Exercise brief:
Among the lines below, tally those that contain "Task" and respond with the total only.

Dataset records:
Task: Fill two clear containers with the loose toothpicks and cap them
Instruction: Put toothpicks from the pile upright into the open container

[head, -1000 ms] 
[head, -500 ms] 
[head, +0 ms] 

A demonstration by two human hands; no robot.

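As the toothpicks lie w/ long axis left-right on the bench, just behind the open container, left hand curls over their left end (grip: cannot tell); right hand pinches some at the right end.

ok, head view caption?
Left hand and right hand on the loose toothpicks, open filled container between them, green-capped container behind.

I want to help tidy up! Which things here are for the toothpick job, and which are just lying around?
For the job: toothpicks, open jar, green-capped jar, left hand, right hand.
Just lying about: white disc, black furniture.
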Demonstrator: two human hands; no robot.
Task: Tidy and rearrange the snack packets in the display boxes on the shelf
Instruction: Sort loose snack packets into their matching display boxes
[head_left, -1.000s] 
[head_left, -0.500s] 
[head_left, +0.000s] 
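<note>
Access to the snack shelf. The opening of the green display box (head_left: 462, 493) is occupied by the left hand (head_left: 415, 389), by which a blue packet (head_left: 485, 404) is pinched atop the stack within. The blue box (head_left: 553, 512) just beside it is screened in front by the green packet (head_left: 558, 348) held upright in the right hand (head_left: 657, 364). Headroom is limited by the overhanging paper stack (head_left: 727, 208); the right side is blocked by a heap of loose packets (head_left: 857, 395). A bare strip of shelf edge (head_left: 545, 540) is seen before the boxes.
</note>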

Your solution:
2